What the exercise asks -
In the material below, the lines containing the word "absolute" are required; copy each of them.

Dataset content -
++++++++++++++++++++
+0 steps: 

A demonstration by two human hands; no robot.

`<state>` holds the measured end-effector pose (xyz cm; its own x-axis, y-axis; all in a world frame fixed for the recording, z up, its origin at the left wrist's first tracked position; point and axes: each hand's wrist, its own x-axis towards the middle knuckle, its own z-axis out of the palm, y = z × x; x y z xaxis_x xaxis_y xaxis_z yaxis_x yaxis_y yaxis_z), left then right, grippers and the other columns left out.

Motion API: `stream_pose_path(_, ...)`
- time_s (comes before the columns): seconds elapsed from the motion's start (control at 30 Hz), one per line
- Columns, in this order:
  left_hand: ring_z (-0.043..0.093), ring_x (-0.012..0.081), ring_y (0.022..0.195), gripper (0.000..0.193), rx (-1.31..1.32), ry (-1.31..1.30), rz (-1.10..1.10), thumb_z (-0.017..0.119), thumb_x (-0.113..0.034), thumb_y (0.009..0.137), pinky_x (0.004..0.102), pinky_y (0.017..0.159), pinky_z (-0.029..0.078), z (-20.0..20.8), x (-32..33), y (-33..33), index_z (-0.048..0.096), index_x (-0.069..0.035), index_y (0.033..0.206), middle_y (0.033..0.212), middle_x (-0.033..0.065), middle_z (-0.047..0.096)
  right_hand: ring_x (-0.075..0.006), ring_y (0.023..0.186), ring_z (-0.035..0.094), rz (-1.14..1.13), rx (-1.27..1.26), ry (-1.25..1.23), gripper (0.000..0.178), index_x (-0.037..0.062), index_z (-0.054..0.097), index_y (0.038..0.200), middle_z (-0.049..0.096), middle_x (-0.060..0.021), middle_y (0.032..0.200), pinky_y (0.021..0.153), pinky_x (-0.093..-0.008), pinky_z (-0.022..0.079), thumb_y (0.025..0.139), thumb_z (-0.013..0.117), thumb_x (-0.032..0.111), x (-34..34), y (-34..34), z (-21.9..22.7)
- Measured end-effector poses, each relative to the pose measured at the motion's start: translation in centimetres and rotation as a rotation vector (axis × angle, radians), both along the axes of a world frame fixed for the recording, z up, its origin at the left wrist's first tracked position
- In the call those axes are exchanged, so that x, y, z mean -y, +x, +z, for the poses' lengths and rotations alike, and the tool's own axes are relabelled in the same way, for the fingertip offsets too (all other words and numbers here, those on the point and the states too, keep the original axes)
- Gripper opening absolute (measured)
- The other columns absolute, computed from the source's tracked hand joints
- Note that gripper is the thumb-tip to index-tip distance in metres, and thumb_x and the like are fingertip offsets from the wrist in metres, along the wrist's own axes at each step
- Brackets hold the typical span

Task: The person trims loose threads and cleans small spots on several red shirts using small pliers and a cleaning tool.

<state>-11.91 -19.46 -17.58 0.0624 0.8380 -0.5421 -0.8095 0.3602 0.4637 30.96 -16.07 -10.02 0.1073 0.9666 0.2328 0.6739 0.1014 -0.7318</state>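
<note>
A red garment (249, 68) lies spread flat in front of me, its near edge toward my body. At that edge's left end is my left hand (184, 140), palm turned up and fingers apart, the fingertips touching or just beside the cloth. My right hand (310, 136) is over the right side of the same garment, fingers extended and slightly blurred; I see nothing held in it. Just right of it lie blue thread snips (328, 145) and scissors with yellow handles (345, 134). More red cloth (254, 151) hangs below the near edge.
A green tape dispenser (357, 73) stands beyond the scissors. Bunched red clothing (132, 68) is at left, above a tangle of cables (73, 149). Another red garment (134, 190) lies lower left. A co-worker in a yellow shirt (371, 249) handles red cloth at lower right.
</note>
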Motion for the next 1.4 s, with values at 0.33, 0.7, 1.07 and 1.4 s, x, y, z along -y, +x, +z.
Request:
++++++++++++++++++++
Solution -
- Gripper opening absolute (measured)
- The other columns absolute, computed from the source's tracked hand joints

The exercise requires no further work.